According to reports by the Dallas News and Star-Telegram newspapers, Camarena was carrying $100,000 in a silver backpack, and Banuelos had almost $50,000. Police said that drug-sniffing dogs had detected the scent of narcotics on plastic bags in which the cash was contained.
Camarena, who appeared Tuesday (Jan. 30) before a federal judge, first told police that the $148,050 was payment from several shows that Ortiz had played in Dallas, Fort Worth and Houston. Banuelos, who was not arrested and was subsequently released, said that he was carrying the money in his bag for Camarena. According to authorities, over $115,000 of the money was not properly accounted for on federal reporting forms.

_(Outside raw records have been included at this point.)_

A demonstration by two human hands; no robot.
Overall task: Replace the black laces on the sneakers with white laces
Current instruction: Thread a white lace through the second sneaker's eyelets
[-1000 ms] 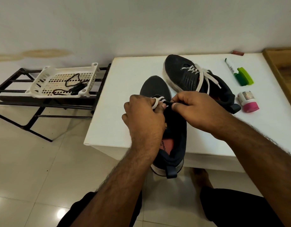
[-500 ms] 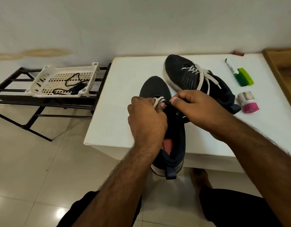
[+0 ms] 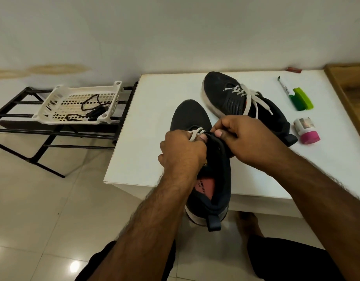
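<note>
I see my left hand (image 3: 182, 148) curled over the throat of the near dark fabric sneaker (image 3: 197, 142), its grip closed around a loop of flat white lace (image 3: 195, 133) just behind the toe. My right hand (image 3: 241, 135) pinches the dark upper edge of the same sneaker, thumb and fingers closed tight on the fabric, touching the left hand's fingertips. This shoe lies lengthwise on the white tabletop (image 3: 154, 126), toe pointing away, its heel and pull tab hanging past the near edge; a pink insole shows inside.

The second dark sneaker with a white sole (image 3: 227, 98) sits farther back and to the right on the tabletop, fully threaded with white laces whose loose ends trail over its side. Right of it lie a white marker pen with a green cap (image 3: 285, 89), a lime green plastic clip (image 3: 302, 99) and a small jar with a pink lid (image 3: 307, 132).

Off to the left, a white perforated plastic basket (image 3: 53, 102) rests on a black metal rack (image 3: 16, 130), holding the black laces (image 3: 91, 110).
</note>
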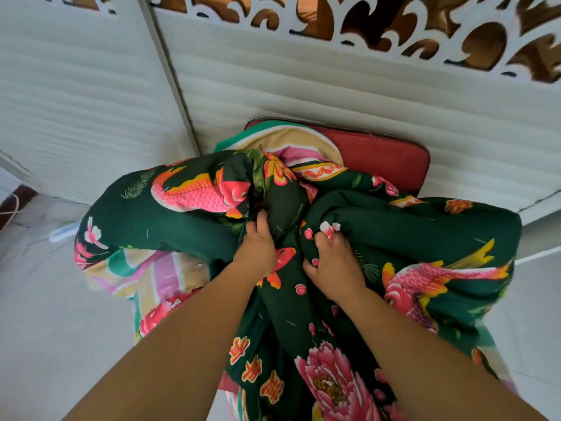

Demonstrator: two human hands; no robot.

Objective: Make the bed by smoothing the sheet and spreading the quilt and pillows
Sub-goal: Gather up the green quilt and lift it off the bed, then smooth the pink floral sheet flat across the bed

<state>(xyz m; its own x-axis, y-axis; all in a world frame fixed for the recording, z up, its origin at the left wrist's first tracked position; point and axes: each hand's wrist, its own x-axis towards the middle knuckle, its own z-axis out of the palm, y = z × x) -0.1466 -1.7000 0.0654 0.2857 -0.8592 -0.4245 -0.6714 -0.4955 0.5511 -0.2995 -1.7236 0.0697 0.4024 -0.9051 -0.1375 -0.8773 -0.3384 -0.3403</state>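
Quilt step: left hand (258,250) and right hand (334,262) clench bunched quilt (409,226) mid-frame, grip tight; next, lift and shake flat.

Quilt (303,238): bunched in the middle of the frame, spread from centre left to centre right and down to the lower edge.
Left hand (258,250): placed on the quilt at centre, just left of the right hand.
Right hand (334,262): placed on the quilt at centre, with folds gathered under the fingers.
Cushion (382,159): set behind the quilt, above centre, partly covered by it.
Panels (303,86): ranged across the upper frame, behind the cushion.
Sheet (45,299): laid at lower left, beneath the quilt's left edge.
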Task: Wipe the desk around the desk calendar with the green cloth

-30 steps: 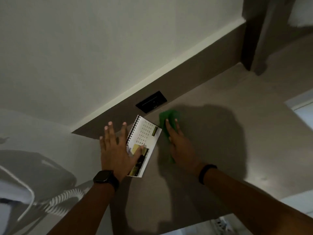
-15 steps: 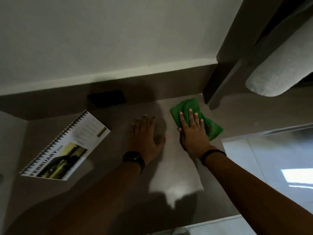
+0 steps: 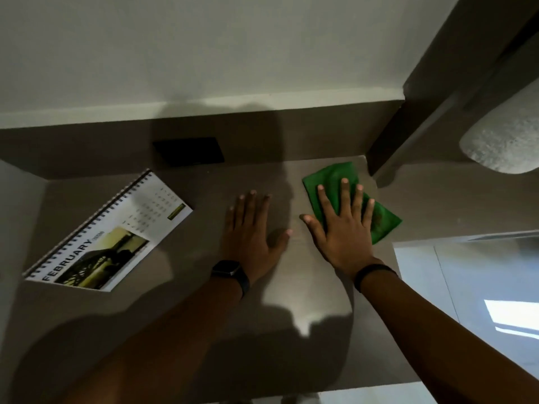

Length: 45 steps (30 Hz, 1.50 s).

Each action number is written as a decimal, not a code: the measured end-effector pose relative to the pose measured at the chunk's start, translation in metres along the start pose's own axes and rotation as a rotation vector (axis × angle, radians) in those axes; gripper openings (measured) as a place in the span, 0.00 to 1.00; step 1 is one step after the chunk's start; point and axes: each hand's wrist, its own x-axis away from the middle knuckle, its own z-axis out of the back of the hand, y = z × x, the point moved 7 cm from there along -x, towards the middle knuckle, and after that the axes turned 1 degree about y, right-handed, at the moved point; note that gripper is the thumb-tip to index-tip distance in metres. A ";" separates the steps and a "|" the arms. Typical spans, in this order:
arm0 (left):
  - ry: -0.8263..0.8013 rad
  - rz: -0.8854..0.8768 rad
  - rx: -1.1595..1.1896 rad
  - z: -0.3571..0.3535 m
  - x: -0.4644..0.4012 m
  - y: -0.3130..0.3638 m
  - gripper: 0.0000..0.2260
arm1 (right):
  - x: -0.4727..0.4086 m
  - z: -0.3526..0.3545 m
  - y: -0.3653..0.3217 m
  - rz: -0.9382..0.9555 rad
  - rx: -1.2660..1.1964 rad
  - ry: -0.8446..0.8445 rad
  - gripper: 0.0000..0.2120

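Head view: right hand [image 3: 345,228], fingers spread, presses cloth [image 3: 379,218] flat to wipe; left hand [image 3: 250,228], fingers spread, braces on table [image 3: 186,287], calendar [image 3: 116,231] apart.

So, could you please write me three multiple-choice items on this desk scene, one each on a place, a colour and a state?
1. Where does the white spiral-bound desk calendar lie on the grey-brown desk?
A. left of both hands
B. between the hands
C. under the cloth

2. What colour is the crumpled cloth?
A. yellow
B. green
C. blue

3. How is the right hand?
A. clenched in a fist
B. lifted clear
C. flat, fingers spread on the cloth

Answers: A, it lies left of the left hand; B, it is bright green; C, palm down, fingers splayed.
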 end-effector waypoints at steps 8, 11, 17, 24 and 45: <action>0.702 0.595 0.798 0.075 0.151 -0.098 0.46 | 0.011 0.003 -0.177 0.237 -0.692 -0.161 0.25; 0.816 0.776 0.921 0.088 0.189 -0.142 0.46 | 0.009 -0.011 -0.238 0.240 -0.818 -0.299 0.29; 0.763 0.696 0.963 0.100 0.187 -0.177 0.34 | 0.008 -0.025 -0.282 0.213 -0.925 -0.315 0.33; 0.667 0.605 1.011 0.117 0.159 -0.217 0.45 | 0.019 -0.026 -0.286 0.194 -1.048 -0.201 0.34; 0.497 0.422 0.588 0.173 0.084 -0.246 0.45 | 0.046 -0.035 -0.279 0.025 -1.010 -0.179 0.43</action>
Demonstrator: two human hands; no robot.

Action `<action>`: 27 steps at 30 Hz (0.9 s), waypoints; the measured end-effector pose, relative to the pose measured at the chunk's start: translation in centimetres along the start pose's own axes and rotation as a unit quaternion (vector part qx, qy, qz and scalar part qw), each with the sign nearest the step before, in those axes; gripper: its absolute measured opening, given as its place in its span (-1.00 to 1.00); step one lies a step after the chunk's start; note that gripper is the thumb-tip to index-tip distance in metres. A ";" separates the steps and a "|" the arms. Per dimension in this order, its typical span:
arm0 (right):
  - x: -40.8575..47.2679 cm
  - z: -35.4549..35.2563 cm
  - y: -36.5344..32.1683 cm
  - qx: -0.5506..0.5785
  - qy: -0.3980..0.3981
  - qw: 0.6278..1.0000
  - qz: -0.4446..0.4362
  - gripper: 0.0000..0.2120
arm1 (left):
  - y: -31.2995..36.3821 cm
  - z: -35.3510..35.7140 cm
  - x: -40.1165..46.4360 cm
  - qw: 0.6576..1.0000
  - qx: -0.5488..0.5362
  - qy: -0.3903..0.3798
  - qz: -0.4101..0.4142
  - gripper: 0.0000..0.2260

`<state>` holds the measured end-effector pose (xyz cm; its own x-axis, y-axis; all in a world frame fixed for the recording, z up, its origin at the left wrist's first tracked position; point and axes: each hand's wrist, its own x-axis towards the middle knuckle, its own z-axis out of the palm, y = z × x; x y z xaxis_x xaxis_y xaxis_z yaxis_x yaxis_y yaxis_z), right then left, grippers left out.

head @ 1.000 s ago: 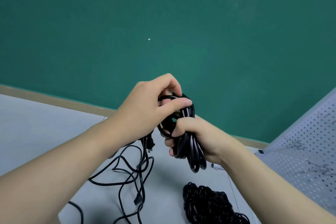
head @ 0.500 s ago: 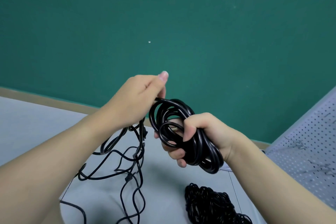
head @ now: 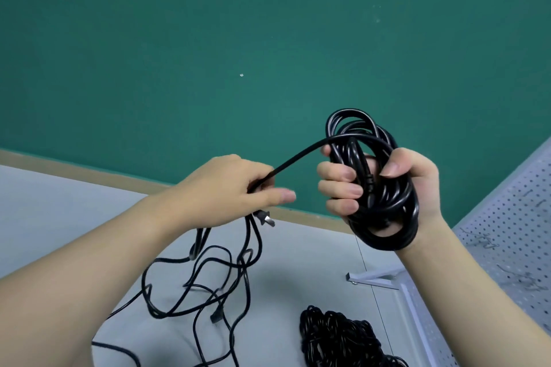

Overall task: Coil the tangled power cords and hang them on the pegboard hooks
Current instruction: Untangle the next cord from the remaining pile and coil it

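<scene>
My right hand (head: 384,188) grips a bundle of black power cord loops (head: 384,214), held upright in front of the green wall. One strand (head: 298,156) runs from the top of the bundle leftward into my left hand (head: 232,188), which pinches it. A plug (head: 265,217) dangles just under my left hand. Below it, loose tangled black cord (head: 208,286) sprawls over the grey table (head: 298,262). The white pegboard (head: 512,232) leans at the far right, with small wire hooks on it.
A dense pile of thin black cord (head: 343,337) lies on the table near the bottom edge. The pegboard's metal foot (head: 372,278) sticks out onto the table. A green wall with a tan skirting strip runs behind the table.
My right hand has risen and moved right with the coiled bundle. My left hand has drawn away to the left, pulling one strand taut between the two hands.
</scene>
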<state>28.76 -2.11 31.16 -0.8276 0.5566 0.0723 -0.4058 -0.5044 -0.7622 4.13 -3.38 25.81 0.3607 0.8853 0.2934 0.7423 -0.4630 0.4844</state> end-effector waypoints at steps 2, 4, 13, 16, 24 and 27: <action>-0.3 -0.2 -0.3 0.006 0.012 1.000 -0.018 -0.46 | -0.8 0.3 0.4 0.998 0.060 -0.008 0.007 -0.61; -0.5 -0.5 -0.2 0.015 0.025 0.999 -0.031 -0.47 | -1.7 0.7 0.8 0.997 0.081 -0.017 0.011 -0.69; -1.0 -0.6 0.3 0.024 0.040 0.998 -0.042 -0.47 | -1.5 2.4 2.0 0.985 0.146 0.015 -0.089 -0.61; -1.3 -0.8 0.3 0.035 0.028 0.998 -0.054 -0.48 | -1.9 2.4 2.0 0.990 0.031 0.004 -0.136 -0.47; -2.5 -1.5 0.1 -0.062 0.173 0.982 -0.029 -0.46 | -1.5 1.4 1.2 0.923 -0.363 -0.006 -0.129 -0.59; -2.4 -1.3 0.9 -0.094 0.195 0.976 0.024 -0.41 | -0.5 0.2 0.8 0.886 -0.445 -0.015 -0.130 -0.57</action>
<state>30.89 -3.01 29.51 -0.6190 0.7623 -0.1891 -0.2610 -0.4268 -0.8659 4.13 -2.45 25.60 0.2682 0.9614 0.0609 0.0678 -0.0819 0.9943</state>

In a one-sentence declaration to the press on Tuesday (Jan. 30), the Los Angeles-based record label called the arrest a “misunderstanding” that the company’s lawyers “were working to straighten out.”
After the dogs sniffed the bags, Camarena changed his story, according to the Dallas News, which reported that he then told police that some of the money was given to him by a man identified as Martin Salvador Rodriguez, a.k.a "Chava", a manager for a chain of clubs across North Texas that federal authorities say were “drug premises.”
According to authorities, cocaine was sold in the bathrooms of the 40 clubs, owned by Alfredo Navarro Hinojosa, whose company took in over $100 million in revenue between 2014 and 2016. The club owner pleaded guilty last December to drug and money laundering charges and faces up to 25 years in prison. He will also forfeit a Ferrari, a Range Rover, a Hummer, a Mercedes-Benz, a motor home and $200,000, according to court records cited by the Dallas newspaper. Other people, including two former Dallas police officers, were charged in connection with the illegal activity at the clubs.
When Camarena appeared in federal court in Dallas, the prosecutor accused the Del Records employee of “being a messenger in a large money laundering operation.” The judge ruled that Camarena, who lives in Southern California, must remain in custody as the case proceeds since there is a risk that he would flee to Mexico. According to a Univision report, Judge Renee Harris Toliver cited Camarena's "extensive criminal file" and noted he lied to an officer when he said he did not have a passport.
Camarena’s lawyer, William Biggs, argued that Camarena had not had time to process the necessary forms to report the money from Ortiz’s shows to the government.
Maria Del Villar, Camarena’s partner and the sister of Del Records owner Angel Villar, was interviewed at the hearing. According to Univision, the prosecutor pressed her for details about a previous incident in California in which Camarena had been intercepted with a large sum of cash.
Ortiz, who is set to play a string of U.S. concerts in February, said in a statement to the media that he is “aware of the reports about the detention of Joel Camarena. While the authorities make the corresponding inquiries, I limit myself to commenting that my job is to sing and entertain my audience. I let the authorities do their job."